D.Limousin’s Polish, Greek-inspired fish dish. Photograph: detoutcoeur Limousin/GuardianWitness

Serves 6-8
1 tsp paprika
Salt and black pepper
6 tbsp plain flour
500-750g skinless and boneless sustainable white fish fillets
4 tbsp oil
2 tbsp butter
2 large onions, sliced into thin rings
5-6 bay leaves
1 tsp allspice berries
4 large carrots, grated
3 tbsp tomato puree

1 Mix the paprika, salt and pepper with the flour. Coat the fish fillets in the flour mix, the shake off any excess.

2 Add half the oil and butter to a hot pan and fry the fish on both sides, until lightly golden and cooked through. Drain on kitchen paper. Set aside.

3 Clean the pan. Heat the remainder of the oil and butter. Add the sliced onions, bay leaves, allspice berries, and some salt and pepper. Cook gently until the onions are well softened and translucent. Add the carrots and tomato puree, then cook for a further 5 minutes.

4 To serve, roughly layer up the fish with the carrot and onion mix. It’s ready to eat now, but I think it’s so much better the next day served cold when all the flavours have had a chance to mix and mingle. It’s particularly good with a slice of buttered rye and caraway bread.

Fennel, cabbage and pumpkin salad

I think this looks lovely served in a big, bright orange bowl.
Tricia Mack, Leeds

Serves 8
2 fennel bulbs, sliced
1 small white cabbage, thinly sliced
250g dried apricots, chopped
4 oranges, peeled and segmented
100g brazil nuts, roughly chopped
A bunch of chives, snipped
1 small pumpkin, peeled, cubed, roasted
250g cooked chestnuts, chopped

For the dressing
2 tbsp honey
2 tbsp mustard
2 tbsp balsamic vinegar
6 tbsp extra virgin olive oil
2 tbsp orange juice

1 Combine the salad ingredients.

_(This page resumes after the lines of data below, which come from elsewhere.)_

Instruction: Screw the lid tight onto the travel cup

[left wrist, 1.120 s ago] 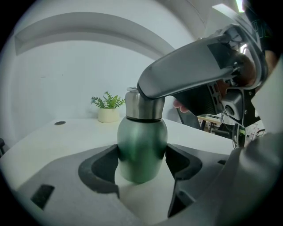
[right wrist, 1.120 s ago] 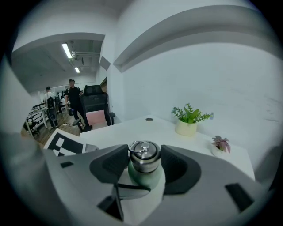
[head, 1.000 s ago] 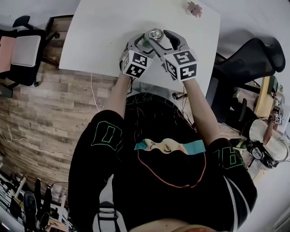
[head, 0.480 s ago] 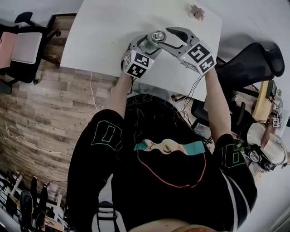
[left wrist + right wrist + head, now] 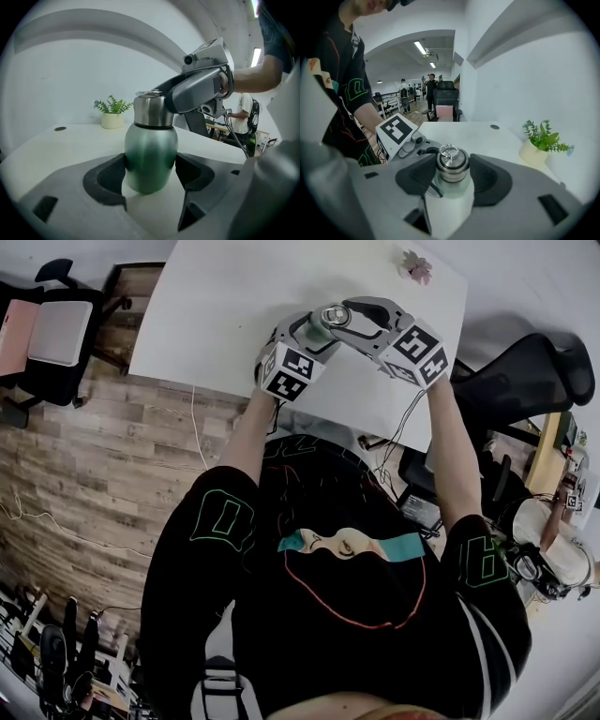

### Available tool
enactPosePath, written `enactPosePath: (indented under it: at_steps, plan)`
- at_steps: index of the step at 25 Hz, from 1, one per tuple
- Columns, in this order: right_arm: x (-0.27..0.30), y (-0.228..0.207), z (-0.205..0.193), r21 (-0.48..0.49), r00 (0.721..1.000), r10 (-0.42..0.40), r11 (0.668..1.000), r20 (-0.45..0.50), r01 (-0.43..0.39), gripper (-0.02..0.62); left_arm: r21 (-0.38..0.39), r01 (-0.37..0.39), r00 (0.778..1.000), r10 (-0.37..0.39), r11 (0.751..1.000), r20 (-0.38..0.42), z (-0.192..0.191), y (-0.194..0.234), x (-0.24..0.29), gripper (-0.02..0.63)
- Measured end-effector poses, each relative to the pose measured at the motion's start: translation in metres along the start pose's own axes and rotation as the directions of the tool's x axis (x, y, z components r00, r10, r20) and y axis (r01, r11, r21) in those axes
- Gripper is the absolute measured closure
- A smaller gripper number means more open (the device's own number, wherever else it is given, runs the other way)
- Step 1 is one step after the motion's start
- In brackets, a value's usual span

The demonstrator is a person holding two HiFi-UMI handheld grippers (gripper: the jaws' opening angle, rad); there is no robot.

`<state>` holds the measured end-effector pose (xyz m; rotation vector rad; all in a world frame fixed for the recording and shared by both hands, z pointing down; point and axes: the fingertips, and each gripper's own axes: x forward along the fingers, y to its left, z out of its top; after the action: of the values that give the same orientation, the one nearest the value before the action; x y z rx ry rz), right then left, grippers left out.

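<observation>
A green travel cup (image 5: 151,154) with a steel lid (image 5: 452,164) stands on the white table (image 5: 225,315). My left gripper (image 5: 151,173) is shut on the cup's green body, a dark pad pressing on each side. My right gripper (image 5: 452,177) reaches over from the right and sits around the lid. Its jaws have just been closing with the lid between them, and both pads now touch the lid's sides. In the head view the lid (image 5: 330,315) shows between the left gripper (image 5: 305,326) and the right gripper (image 5: 349,315).
A small potted plant (image 5: 541,140) stands at the table's far corner, and it also shows in the head view as the plant (image 5: 415,266). A black office chair (image 5: 525,371) is right of the table. Wood floor and another chair (image 5: 52,334) lie to the left.
My right gripper has swung out to the right and rolled, its marker cube now further right of the cup. The left gripper and the cup have stayed put.
</observation>
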<state>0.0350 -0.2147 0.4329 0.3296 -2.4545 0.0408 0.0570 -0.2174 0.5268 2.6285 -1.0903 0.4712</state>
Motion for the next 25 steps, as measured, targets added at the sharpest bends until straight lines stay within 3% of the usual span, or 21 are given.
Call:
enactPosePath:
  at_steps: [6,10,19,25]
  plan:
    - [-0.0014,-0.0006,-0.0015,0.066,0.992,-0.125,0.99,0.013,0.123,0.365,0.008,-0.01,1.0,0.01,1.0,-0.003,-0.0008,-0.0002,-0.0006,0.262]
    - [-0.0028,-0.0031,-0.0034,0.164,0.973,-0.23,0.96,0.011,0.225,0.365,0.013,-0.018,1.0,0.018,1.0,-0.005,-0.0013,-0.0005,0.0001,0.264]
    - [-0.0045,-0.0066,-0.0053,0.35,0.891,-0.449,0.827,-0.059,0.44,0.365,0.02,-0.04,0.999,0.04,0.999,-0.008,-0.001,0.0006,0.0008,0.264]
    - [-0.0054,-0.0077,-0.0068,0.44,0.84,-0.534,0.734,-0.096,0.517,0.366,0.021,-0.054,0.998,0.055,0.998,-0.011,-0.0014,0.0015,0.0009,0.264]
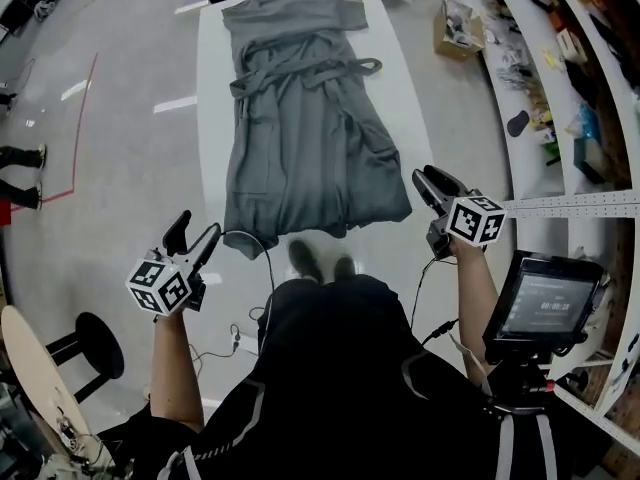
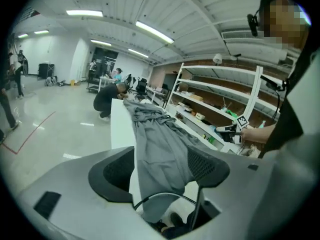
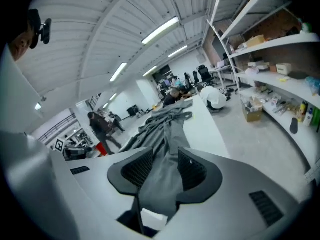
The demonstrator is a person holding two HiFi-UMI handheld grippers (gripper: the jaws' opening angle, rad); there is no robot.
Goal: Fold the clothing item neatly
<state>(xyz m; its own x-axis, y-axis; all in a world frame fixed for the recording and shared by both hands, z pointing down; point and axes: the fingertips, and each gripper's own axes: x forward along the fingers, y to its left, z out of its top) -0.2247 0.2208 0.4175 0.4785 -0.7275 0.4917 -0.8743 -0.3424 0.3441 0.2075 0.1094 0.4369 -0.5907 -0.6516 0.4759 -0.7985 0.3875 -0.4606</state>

Mix the dressing ingredients, then add to the salad. Mix and serve. Great with cold roast meats, such as ham, chicken or turkey.

Salade des trois vallees

I’ve named this salad after the auberge in the Auvergne where we ate it. Puy lentils are dressed in vinaigrette, then crisp bacon and a poached egg rounded it all off. It was delicious – and very easy to recreate at home.
LeftoverLiz, via GuardianWitness

LeftoverLiz's salade de trois vallees
LeftoverLiz’s salade de trois vallees. Photograph: LeftoverLiz/GuardianWitness

Serves 4
250g dried puy or green lentils
1 litre cold water
1 large onion, peeled and pierced with 2-3 cloves
1 bay leaf
8 slices of streaky bacon
2 carrots, finely chopped
1 onion, finely chopped
2 celery stalks, finely chopped
4 eggs

For the dressing
3 tbsp olive oil
1 tbsp balsamic vinegar
Salt and black pepper
1 tsp dijon mustard

1 Bring the lentils and cold water to the boil with the whole onion and bay leaf, then reduce to a simmer for 20-30 minutes, or until they are tender.

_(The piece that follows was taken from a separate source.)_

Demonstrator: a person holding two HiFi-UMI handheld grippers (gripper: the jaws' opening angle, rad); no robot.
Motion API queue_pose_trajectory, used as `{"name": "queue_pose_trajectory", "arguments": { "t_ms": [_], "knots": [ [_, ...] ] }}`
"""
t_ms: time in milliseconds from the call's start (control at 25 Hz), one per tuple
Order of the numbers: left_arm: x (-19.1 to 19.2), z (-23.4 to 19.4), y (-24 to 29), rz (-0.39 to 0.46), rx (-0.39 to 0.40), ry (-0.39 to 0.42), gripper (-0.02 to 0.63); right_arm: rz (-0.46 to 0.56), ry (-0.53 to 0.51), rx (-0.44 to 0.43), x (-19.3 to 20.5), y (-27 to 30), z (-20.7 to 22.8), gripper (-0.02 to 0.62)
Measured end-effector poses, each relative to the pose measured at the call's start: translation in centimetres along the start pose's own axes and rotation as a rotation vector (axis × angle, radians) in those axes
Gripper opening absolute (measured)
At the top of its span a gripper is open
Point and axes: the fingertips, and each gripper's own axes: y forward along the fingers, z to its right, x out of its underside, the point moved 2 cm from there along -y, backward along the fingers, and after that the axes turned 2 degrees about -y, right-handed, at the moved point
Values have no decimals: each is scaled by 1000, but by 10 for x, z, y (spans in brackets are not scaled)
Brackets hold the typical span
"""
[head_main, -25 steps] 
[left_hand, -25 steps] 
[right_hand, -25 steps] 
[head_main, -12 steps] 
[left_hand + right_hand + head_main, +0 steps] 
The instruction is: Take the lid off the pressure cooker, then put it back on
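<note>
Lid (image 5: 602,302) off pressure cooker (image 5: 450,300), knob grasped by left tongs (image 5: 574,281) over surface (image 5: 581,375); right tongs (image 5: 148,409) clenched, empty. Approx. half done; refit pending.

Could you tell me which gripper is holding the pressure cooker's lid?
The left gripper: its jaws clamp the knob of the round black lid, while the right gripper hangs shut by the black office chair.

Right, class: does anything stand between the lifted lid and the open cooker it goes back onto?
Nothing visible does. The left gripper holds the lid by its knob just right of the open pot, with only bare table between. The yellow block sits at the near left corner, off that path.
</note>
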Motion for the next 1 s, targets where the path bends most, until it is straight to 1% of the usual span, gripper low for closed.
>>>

2 Meanwhile, lay the streaky bacon on a baking sheet. Bake at 200C/400F/gas mark 6 for 15-20 minutes until crisp.

3 Soften the chopped onion, carrot and celery in a frying pan with a little oil.

4 Once cooked, drain the lentils, discard the whole onion and bay leaf. Add the chopped cooked vegetables. Mix the dressing ingredients and combine with the salad. Season well.

5 Bring another pan of hot water to simmering point, then gently poach the eggs – around 2-3 minutes.

6 To serve, divide the lentils between plates, then top with the poached eggs and bacon.